• [Directions] Print this span of the material below exactly: the line with "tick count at", the line with "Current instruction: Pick", and every line between them, but nothing else.
--- Exercise inputs Enclosed Below ---
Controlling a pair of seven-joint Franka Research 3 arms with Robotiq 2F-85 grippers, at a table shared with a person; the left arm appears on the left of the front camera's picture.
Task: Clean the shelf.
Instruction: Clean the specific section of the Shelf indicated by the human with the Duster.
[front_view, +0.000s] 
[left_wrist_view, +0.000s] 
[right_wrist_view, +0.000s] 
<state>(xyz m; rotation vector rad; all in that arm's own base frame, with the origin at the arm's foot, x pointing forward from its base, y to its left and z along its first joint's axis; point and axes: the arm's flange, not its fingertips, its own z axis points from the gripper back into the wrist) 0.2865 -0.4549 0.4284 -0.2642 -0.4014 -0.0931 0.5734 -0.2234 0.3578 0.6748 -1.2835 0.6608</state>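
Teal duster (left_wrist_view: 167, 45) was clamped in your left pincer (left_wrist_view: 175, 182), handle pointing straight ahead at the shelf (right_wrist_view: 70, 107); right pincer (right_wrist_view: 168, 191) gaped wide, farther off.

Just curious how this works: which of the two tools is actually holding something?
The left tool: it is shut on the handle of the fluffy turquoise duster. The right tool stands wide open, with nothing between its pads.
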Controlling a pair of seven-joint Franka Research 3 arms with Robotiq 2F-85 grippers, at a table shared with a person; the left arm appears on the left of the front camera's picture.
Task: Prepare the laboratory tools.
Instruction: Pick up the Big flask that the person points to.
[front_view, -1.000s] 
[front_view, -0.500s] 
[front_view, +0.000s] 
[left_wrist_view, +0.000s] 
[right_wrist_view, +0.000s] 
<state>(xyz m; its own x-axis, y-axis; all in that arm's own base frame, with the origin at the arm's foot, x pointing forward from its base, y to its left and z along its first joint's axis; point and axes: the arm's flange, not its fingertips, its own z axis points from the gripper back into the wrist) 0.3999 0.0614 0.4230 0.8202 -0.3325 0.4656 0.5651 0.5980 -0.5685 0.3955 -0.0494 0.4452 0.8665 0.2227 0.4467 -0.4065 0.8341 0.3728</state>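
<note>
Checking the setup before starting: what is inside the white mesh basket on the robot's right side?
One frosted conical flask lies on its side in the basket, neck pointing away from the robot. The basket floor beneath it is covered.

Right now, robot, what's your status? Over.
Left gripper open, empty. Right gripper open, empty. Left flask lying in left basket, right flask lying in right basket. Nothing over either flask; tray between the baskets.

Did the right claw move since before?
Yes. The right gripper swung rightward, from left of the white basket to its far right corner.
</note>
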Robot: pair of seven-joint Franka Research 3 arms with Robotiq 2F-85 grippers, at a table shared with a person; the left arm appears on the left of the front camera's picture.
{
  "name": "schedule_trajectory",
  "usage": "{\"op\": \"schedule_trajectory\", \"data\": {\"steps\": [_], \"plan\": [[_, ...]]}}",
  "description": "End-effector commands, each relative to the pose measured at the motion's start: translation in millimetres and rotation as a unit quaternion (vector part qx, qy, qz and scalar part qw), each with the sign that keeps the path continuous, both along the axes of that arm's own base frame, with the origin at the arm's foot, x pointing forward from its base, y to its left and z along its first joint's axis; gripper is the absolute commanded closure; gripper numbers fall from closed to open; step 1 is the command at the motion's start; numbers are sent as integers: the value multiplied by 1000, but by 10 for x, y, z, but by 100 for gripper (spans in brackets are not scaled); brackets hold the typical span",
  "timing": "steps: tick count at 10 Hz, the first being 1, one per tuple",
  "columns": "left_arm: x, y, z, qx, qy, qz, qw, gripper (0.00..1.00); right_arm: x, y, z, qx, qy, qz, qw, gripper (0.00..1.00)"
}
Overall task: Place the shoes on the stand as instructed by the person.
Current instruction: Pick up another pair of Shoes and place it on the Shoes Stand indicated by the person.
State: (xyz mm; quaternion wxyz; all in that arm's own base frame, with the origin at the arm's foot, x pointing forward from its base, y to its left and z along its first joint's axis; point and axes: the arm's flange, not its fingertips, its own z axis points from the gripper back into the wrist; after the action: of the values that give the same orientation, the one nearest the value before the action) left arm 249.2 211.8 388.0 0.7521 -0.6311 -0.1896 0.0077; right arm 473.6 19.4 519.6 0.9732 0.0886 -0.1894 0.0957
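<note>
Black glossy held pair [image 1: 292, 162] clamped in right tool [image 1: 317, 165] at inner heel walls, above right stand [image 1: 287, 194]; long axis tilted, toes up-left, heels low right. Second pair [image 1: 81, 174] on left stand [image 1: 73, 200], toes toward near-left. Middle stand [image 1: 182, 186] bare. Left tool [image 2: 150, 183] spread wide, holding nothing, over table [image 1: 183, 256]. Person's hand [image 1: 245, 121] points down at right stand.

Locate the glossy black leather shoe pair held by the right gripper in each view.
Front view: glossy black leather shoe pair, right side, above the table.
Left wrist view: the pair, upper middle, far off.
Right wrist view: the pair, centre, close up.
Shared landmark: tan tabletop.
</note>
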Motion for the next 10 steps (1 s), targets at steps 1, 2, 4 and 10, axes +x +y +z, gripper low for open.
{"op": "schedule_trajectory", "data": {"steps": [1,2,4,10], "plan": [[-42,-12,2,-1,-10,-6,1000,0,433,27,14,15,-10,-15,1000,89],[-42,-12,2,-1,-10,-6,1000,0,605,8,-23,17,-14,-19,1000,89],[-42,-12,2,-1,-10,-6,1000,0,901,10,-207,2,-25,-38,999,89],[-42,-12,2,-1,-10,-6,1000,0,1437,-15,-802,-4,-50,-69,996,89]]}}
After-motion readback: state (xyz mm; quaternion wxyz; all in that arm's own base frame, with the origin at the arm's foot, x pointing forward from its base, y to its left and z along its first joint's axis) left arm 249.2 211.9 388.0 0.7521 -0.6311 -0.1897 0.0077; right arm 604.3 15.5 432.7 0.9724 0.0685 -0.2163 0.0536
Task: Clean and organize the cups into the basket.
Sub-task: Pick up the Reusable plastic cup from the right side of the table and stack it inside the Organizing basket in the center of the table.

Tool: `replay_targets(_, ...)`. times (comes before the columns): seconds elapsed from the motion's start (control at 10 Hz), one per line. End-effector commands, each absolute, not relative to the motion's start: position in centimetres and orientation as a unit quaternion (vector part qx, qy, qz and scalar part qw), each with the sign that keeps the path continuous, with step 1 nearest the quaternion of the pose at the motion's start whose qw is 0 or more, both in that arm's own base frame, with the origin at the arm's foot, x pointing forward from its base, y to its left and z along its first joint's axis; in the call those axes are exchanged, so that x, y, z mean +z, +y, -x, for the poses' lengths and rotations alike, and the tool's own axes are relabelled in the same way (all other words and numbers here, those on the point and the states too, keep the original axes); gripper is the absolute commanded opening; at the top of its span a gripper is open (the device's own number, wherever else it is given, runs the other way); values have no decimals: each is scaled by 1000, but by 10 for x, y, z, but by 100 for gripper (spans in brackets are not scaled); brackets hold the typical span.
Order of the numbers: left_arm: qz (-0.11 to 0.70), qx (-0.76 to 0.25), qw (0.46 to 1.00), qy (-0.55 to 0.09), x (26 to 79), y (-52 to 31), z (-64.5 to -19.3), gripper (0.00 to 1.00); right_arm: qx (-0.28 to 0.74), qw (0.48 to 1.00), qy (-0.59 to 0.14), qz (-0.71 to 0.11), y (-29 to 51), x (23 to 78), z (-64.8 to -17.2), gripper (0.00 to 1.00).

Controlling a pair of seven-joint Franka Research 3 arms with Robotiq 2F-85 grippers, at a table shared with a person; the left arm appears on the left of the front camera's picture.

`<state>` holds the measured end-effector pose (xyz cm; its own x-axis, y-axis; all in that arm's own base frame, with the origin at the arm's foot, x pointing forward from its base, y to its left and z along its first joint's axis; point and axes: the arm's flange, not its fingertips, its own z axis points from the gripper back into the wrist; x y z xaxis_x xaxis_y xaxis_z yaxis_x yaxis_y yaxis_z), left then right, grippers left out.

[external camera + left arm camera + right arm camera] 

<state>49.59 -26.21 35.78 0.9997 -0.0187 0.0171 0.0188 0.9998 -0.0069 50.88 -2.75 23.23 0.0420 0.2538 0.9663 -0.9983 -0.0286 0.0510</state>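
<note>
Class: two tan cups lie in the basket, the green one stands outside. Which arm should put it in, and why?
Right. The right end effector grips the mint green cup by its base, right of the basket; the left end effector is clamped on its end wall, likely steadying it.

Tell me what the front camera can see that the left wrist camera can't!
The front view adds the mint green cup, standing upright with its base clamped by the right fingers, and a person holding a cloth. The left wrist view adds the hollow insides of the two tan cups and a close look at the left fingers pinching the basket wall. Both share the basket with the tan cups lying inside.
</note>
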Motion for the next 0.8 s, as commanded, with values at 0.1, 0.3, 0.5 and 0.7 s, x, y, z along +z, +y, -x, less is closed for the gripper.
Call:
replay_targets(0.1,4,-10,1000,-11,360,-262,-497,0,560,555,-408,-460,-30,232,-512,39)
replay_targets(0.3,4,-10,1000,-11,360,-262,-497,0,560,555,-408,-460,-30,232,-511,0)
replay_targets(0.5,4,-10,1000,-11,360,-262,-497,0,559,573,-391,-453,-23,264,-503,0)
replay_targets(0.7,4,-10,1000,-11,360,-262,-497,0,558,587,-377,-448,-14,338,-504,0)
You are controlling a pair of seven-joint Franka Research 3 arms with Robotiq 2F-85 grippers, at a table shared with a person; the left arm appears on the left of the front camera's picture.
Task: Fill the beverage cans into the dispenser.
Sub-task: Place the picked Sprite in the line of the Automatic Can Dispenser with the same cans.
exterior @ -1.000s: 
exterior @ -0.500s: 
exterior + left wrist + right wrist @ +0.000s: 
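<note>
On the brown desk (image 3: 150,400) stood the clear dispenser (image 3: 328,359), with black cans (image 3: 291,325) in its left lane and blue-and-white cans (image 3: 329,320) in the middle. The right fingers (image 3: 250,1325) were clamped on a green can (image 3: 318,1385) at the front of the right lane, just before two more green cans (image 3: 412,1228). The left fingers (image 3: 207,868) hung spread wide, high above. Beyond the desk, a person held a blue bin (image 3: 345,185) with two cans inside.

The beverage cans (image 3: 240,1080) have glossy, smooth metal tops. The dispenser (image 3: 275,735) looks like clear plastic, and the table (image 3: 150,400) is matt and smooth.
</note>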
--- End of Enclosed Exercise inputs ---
• [Reply]
  "timing": "steps: tick count at 10 Hz, the first being 1, one per tuple",
  "columns": "left_arm: x, y, z, qx, qy, qz, qw, gripper (0.00..1.00); right_arm: x, y, z, qx, qy, qz, qw, gripper (0.00..1.00)"
}
Overall task: Place the shoes on the stand as instructed by the person.
Current instruction: Pick up another pair of Shoes and place it on the Shoes Stand indicated by the person.

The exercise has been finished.